With the material below, print exactly the lines between the line holding "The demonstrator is" and the line holding "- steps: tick", inclusive. Add nothing else.

____

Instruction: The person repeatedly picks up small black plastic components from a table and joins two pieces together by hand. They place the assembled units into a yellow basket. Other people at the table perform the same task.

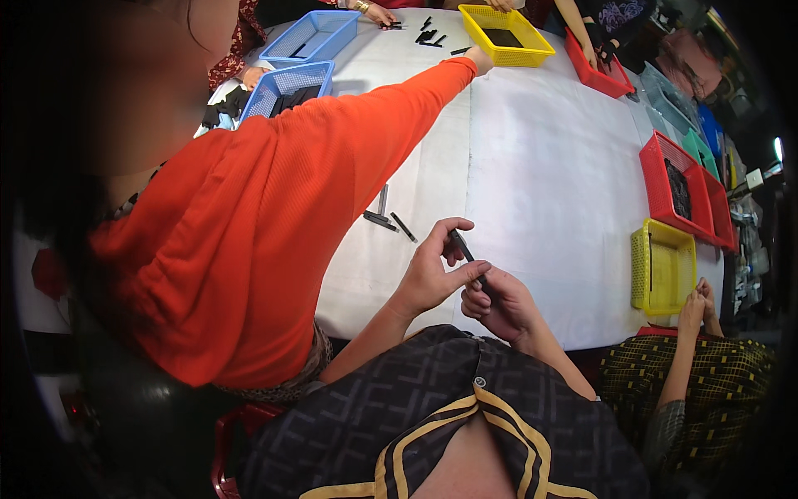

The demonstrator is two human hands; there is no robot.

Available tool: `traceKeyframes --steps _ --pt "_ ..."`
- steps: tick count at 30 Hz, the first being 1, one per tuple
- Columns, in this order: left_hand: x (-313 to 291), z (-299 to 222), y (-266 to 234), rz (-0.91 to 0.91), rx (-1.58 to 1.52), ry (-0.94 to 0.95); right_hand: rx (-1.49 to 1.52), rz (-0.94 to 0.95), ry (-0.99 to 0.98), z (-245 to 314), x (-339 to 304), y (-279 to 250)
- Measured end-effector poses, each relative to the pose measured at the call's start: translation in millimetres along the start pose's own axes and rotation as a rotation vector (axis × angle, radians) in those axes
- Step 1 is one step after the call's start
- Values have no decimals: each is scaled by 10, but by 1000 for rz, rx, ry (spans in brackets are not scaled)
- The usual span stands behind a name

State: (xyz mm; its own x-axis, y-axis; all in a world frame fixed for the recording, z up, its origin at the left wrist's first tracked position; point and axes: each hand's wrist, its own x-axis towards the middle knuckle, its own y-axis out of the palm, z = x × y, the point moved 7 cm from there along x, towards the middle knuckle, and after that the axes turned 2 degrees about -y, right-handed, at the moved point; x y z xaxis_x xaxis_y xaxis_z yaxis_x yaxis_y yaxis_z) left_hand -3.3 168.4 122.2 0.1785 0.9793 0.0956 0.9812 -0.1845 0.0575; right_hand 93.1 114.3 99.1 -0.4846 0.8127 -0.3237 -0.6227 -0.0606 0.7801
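Between my two hands, over the near part of the table, a slim black stick is held at a slant. My left hand curls round it, with the index finger at its upper end and the thumb reaching to my right hand. The lower end sits in the closed fingers of my right hand. Whether the stick is a pen or another tube-shaped part cannot be made out. Just left of my hands, several similar dark sticks lie loose on the white table.
A person's orange sleeve stretches across on my left to a yellow basket. Blue baskets stand far left. Red baskets and another yellow basket line the right edge. Another person's hands are at lower right.
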Motion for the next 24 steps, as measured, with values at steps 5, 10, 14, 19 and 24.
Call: traceKeyframes --steps 5,10,14,19,24 --pt "12 173 -90 -27 -173 -183 19 33 28 -78 5 -39" --pt "-3 105 8 -23 -58 -25 27 11 -1 -39 7 -45" --pt "36 202 -93 -33 -135 -109 30 57 18 -118 50 -119" --pt "-28 236 -16 33 -224 -99 90 56 99 -116 -18 -40" --pt "-33 76 101 42 -285 -83 -71 -22 -10 12 -4 -47"
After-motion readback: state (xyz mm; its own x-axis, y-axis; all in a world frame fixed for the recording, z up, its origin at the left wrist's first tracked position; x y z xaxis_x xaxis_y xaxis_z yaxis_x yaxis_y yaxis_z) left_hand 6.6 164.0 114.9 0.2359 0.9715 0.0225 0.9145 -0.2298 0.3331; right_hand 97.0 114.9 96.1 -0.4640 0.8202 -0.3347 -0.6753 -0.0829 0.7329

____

Your solution:
The demonstrator is two human hands; there is no robot.

Available tool: `traceKeyframes --steps _ --pt "_ ..."`
- steps: tick count at 30 Hz, the first being 1, one per tuple

The answer requires nothing further.